Casos, lembra Pereira, como os do Irã e da Arábia Saudita, que obrigam as mulheres a usarem o véu, são exemplos de como os Estados, em muitos lugares do mundo e em vários momentos da história, empregaram as ferramentas à mão para controlar os corpos femininos. Entretanto, alega a pesquisadora, o mesmo pode ser dito de nações como a França, que, com a justificativa da laicidade, controla esses corpos quando proíbe essas mulheres de usarem o véu. Por esse motivo, pensadoras muçulmanas como Asma Barlas, Saba Mahmood e Fatima Mernissi criticam o feminismo ocidental e lutam por uma sociedade mais igualitária a partir do que diz o próprio texto corânico.

“Essas filósofas argumentam que o feminismo ocidental está nesse lugar de injunção de liberdade, dominância e subversão em que, se há uma força querendo dominar você, você vai querer subverter isso e fazer o contrário. Elas, porém, acreditam que há outras formas de viver para além dessa lógica binária. Então existe resistência na devoção. Existe resistência até na submissão. A palavra Islã significa ser submisso a Deus”, observa a pesquisadora.

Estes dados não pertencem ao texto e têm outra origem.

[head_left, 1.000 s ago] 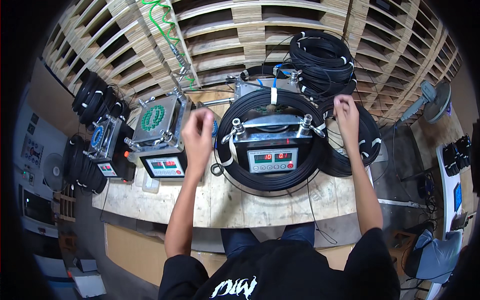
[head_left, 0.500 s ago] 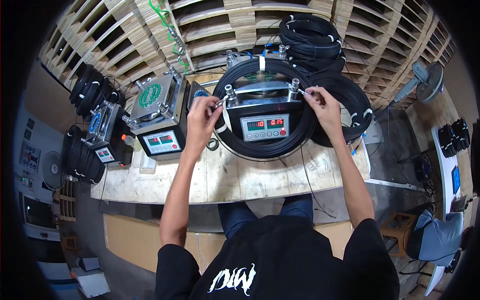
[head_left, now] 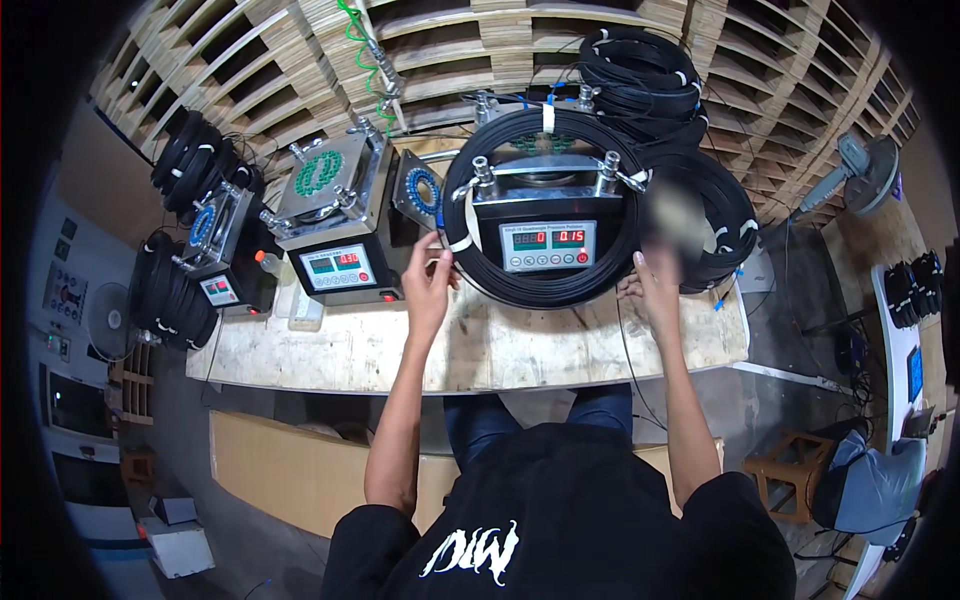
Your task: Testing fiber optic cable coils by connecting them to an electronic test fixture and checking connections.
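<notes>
Both hands at the front bench machine, seen from above. The left hand (head_left: 427, 290) is half-curled, thumb and forefinger parted narrowly at the lower left edge of a black cable coil (head_left: 545, 291); the right hand (head_left: 655, 300) is at the lower right edge, thumb raised and fingers bent. Whether either closes on the coil or only rests against it cannot be told. The coil, bound with white ties (head_left: 548, 119), stands on the near side of the bench machine (head_left: 530, 213) and, from this view, rings its lit display panel (head_left: 548, 247). Two metal clamp posts (head_left: 483, 176) stand upright within the ring, neither in the hands. Judged from this arrangement, setting up at this machine appears well advanced: coil bound and placed, posts standing, display lit. Whether the posts are fully tightened is not discernible, so the remaining work cannot be fixed. To the left, a machine with a green-ringed plate (head_left: 320, 173) and a smaller one with a blue ring (head_left: 203, 222) stand untouched on the wooden table (head_left: 480, 358). Behind and to the right lie stacked coils (head_left: 640, 80), before a wall of wooden pallets (head_left: 430, 60).
</notes>
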`<state>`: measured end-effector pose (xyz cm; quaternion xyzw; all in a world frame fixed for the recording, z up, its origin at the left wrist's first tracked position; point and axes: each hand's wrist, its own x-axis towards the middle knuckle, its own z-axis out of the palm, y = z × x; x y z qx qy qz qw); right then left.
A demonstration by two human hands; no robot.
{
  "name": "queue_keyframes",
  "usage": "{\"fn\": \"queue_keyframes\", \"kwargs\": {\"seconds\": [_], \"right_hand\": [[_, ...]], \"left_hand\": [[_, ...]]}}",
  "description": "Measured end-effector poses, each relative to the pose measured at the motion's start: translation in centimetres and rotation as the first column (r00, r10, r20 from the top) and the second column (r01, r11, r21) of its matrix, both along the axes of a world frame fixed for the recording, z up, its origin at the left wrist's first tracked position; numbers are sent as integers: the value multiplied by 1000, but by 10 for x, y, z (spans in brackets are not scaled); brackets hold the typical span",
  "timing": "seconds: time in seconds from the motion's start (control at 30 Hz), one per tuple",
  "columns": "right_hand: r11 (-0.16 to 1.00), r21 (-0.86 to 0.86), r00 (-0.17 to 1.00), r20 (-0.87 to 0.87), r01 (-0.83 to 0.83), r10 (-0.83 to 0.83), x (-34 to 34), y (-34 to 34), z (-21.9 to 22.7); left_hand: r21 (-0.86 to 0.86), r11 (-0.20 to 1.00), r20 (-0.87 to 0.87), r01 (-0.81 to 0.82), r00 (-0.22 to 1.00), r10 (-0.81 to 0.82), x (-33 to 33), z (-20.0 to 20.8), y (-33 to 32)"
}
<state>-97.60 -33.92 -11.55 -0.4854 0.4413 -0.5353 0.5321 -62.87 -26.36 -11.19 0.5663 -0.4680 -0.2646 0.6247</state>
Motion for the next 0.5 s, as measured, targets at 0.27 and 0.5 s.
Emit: {"fn": "queue_keyframes", "kwargs": {"seconds": [0.27, 0.5], "right_hand": [[999, -32, 987, -162, 9, -14, -24, -35, 9], [951, -296, 986, -160, -93, 47, -19, -100, 73]], "left_hand": [[-100, 991, 281, -92, 953, 116, 7, 37, -34], [-95, 992, 372, 81, 927, -40, 33, 82, -77]]}}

Essa percepção ecoa nas falas das próprias entrevistadas, para quem não há machismo no Islã. Muitas escolheram não usar o véu devido à hostilidade encontrada no Brasil, mas um pensamento comum, mesmo entre as jovens menos tradicionais, é o de que um dia ainda voltarão a colocá-lo. É o caso de Fátima, uma arquiteta de 23 anos que nasceu em Foz do Iguaçu. Para Fátima, usar o véu no Brasil representa um ato de resistência. “O problema das pessoas é que elas confundem cultura com religião […] A mulher na religião é tratada de um jeito completamente diferente do que na sociedade machista. A mulher na religião é um diamante lapidado. A sociedade é que tenta justificar com a religião esse machismo”, explica a jovem.

Para Pereira, histórias como as de Fátima e Khadija demonstram ser preciso abrir os olhos para diferentes perspectivas de mundo, o que ela tentou fazer com sua tese. Em seu mestrado, a especialista já havia analisado imagens de protestos do grupo feminista radical Femen, que tem uma postura declaradamente antirreligião e islamofóbica. Foi lendo textos para embasar essas análises que a pesquisadora entrou, pela primeira vez, em contato com o debate sobre o uso do véu no Islã, o que a fez mudar de postura e escolher esse novo assunto como tema de sua tese. “Hoje em dia a gente está nesse movimento das redes sociais, responsáveis por criar bolhas e fazer a gente só enxergar aquilo com o que concorda e que acha bonito. Então o exercício da minha tese, para mim, foi sair dessa bolha”, finaliza.